The essential of that controversy can be summarised as follows. For some, this time is witnessing the slow death of the university (Eagleton, 2015): the commercialisation of their intellectual life, the increasingly hierarchical bureaucratisation of their management style, the progressive privatisation of higher education at the expense of the public, the loss of the ability to govern itself democratically, the decline of the collegiate ethos to make institutional decisions, the explosive growth of administrative collaborators, the excessive academic productivity of researchers and the parallel decline in the prestige of teaching activity, among other evidences, constitute the most eloquent testimony of this generalised sensation that has transformed the university into an unpleasant and stimulating place to develop a concentrated academic work. In fact, the most severe critics consider that it has lost that ‘honourable lineage’ that made it a privileged space of modern societies to subject all ideology to a rigorous intellectual scrutiny (Collini, 2017, 2012; Readings, 1999; Belfiore & Upchurch, 2013).

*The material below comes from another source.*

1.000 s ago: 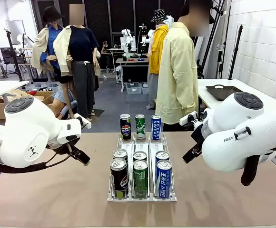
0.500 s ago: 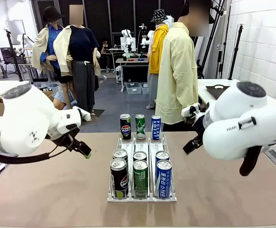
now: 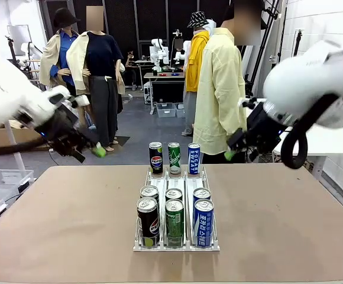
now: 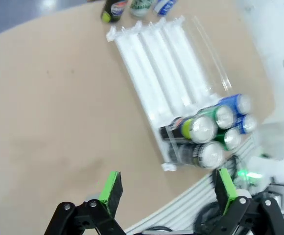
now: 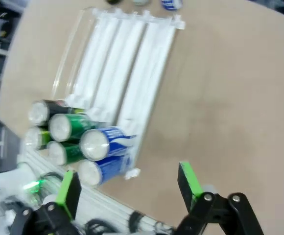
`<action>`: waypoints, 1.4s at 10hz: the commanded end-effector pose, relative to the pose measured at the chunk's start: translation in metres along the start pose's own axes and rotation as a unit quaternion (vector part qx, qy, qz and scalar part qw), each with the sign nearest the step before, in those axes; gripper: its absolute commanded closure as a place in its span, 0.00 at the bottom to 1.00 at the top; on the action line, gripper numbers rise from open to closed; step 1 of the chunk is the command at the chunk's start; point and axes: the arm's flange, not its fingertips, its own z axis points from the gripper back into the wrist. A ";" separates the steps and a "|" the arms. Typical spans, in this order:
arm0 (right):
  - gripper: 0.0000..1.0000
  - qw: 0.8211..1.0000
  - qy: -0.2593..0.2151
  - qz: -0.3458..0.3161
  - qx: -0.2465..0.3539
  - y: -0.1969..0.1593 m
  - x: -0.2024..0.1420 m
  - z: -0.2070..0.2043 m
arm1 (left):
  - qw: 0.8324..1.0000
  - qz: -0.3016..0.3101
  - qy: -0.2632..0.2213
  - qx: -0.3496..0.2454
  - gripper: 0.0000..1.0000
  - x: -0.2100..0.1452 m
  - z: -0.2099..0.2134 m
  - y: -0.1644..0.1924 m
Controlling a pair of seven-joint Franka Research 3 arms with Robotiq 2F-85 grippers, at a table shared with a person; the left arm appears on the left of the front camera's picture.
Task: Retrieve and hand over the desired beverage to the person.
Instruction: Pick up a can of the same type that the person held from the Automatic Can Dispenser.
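Over on the left, the left gripper (image 3: 90, 154) hangs in the air above the table's far left corner, well apart from the drinks; seen from its own wrist (image 4: 167, 186), the green-padded fingers are spread wide with nothing between them, only the tan table (image 3: 71, 225) far below. In the middle of the table sits a clear three-lane rack (image 3: 210, 245). At its near end six cans (image 3: 174, 216) are bunched in two rows, black in the left lane, green in the middle and blue on the right. At the far end three more cans (image 3: 174, 158) stand in a line in the same colour order. Just behind those, a little right of centre, the person (image 3: 220, 94) in the pale-yellow shirt stands side-on at the far edge. On the right, the right gripper (image 3: 235, 147) is held up off the table near the person's side, and its wrist camera (image 5: 128, 183) shows its fingers spread just as wide and empty.
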 end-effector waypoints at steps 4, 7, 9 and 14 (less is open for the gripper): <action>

On the other shore are those who argue that Profit and competition among universities for ‘academic excellence’ will lead to an optimal social use of public resources available -which are always scarce in the face of growing needs-, since supply will tend to adjust to an increasingly diverse demand. , demanding and sophisticated from students who act as if they were consumers operating against one more commodity, exactly as they would behave in any other market of goods and services . From this perspective – which not without a certain arrogance claims to speak in the name of reality and the urgencies of the labour market – , the central function of the university is transformed into that of training students -which are now considered consumers- , in highly demanded careers that meet the needs of an economy that diversifies , specialises and needs to maintain sustained growth . As a counterpart to the effort deployed, the academic credentials obtained by these professionals will allow them to obtain high rates of private return and, through This individual benefit will also achieve social goals (Salmi 2009, Mazzarotto 2007). This way of understanding the university forgets that higher education is a carrier of civic and republican values ​​that represent a kind of national consciousness that is hardly reducible to instrumental values ​​and practical purposes (Collini, 2017).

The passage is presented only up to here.